> **TASK GOAL**
Your job is to set down the listing again exactly as it stands.

───

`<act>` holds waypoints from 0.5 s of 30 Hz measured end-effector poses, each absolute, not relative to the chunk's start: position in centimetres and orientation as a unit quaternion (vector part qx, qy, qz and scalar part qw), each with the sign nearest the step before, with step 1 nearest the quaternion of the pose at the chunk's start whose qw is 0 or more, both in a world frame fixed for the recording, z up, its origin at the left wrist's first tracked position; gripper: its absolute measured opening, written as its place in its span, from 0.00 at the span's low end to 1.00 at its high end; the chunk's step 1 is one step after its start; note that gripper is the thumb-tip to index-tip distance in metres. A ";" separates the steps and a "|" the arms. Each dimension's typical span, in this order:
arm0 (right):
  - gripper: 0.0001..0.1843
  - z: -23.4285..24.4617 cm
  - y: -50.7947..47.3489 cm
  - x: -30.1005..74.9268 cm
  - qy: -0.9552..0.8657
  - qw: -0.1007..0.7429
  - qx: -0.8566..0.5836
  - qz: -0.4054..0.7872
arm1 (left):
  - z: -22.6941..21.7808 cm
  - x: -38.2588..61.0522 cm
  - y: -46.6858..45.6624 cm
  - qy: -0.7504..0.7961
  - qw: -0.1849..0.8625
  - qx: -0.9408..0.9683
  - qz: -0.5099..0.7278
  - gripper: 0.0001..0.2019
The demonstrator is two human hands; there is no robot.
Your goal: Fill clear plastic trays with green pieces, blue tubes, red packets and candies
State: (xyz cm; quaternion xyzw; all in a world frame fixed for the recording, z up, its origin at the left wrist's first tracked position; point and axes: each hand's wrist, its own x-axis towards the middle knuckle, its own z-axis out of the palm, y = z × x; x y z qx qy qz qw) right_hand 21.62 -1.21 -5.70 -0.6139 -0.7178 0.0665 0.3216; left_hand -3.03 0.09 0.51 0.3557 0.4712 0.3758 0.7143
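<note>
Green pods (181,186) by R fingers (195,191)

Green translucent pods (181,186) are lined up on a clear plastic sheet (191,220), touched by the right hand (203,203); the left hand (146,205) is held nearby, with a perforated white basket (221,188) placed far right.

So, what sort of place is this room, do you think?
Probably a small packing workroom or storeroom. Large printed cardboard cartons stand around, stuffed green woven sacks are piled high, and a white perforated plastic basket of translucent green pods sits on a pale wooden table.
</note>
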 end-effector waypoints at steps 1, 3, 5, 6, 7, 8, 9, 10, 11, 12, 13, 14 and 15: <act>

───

> **OUTPUT FOR THIS TASK**
`<act>` holds waypoints from 0.5 s of 30 Hz measured end-effector poses, each absolute, not relative to the chunk's start: position in centimetres and orientation as a unit quaternion (vector part qx, qy, qz and scalar part qw), each with the sign nearest the step before, with step 1 nearest the quaternion of the pose at the chunk's start whose qw is 0 or more, both in a world frame fixed for the recording, z up, its origin at the left wrist's first tracked position; gripper: its absolute measured opening, written as its place in its span, from 0.00 at the span's low end to 1.00 at its high end; the chunk's step 1 is one step after its start; note that gripper is the thumb-tip to index-tip distance in metres. A ";" separates the steps and a "|" the arms. Each dimension's typical span, in this order:
arm0 (right):
  - gripper: 0.0001..0.1843
  - z: -23.4285..24.4617 cm
  - y: -50.7947..47.3489 cm
  - x: -30.1005..74.9268 cm
  - qy: -0.9552..0.8657
  - qw: -0.1007..0.7429
  - qx: -0.8566..0.5836
  - qz: -0.4054..0.7872
arm1 (left):
  - z: -22.6941..21.7808 cm
  - x: -38.2588..61.0522 cm
  - y: -46.6858..45.6624 cm
  - qy: -0.7504..0.7961
  - qw: -0.1849..0.8625
  - qx: -0.9408..0.9683
  - qz: -0.5099..0.7278
  - gripper: 0.0001..0.2019
The demonstrator is two human hands; there is no robot.
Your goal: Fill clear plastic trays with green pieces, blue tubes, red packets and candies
State: (xyz cm; quaternion xyzw; all in a world frame fixed for the recording, z up, its origin at the left wrist's first tracked position; point and axes: each hand's wrist, its own x-axis towards the middle knuckle, its own z-axis out of the palm, y = z × x; x y z qx qy qz qw) right_hand 21.62 -1.21 -5.70 -0.6139 -0.7178 0.0665 0.3216; left_hand -3.03 0.09 0.51 0.3557 0.4712 0.3758 0.7143
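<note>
Green pods (181,186) by R fingers (195,191)

Green translucent pods (181,186) are lined up on a clear plastic sheet (191,220), touched by the right hand (203,203); the left hand (146,205) is held nearby, with a perforated white basket (221,188) placed far right.

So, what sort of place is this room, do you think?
Probably a small packing workroom or storeroom. Large printed cardboard cartons stand around, stuffed green woven sacks are piled high, and a white perforated plastic basket of translucent green pods sits on a pale wooden table.
</note>
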 end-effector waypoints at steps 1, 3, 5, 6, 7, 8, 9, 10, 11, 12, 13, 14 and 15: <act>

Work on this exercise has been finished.